**Task brief**
Please output the listing exactly as it stands, but omit any images.

**Input data**
BEGIN
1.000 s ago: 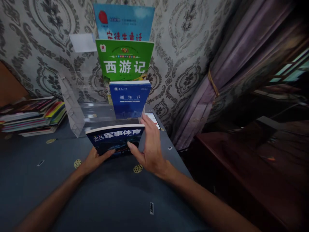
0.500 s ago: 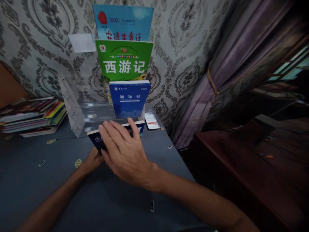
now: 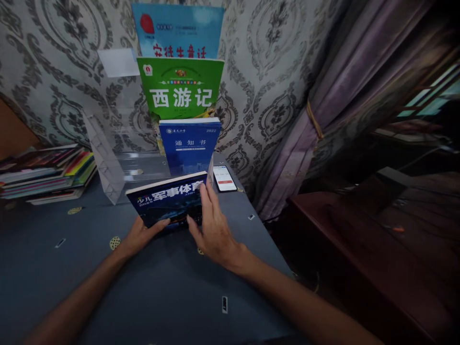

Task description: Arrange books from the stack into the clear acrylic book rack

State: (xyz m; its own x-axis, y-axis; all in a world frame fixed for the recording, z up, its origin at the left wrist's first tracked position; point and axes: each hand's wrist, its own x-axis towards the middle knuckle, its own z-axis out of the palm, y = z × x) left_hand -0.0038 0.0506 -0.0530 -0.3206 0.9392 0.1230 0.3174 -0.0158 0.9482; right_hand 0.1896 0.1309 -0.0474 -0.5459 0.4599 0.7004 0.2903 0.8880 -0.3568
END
**Response to this exercise**
1.000 s ago: 
0.500 s ago: 
now: 

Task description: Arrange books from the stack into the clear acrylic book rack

State: (xyz m; its own x-axis, y-axis; all in a world frame fixed for the recording, z up, its origin at the left wrist's first tracked position; point and axes: each hand's wrist, its own x-axis towards the middle knuckle, its own z-axis out of the palm, y = z × x) left_hand -0.0038 0.0506 -0.0530 -0.3206 0.9392 0.1230 0.3174 -0.0158 0.9482; right_hand 0.1896 0.1309 -0.0474 -0.5459 0.4599 0.7004 0.2903 0.8880 -0.3568

Output is complete for this exercise.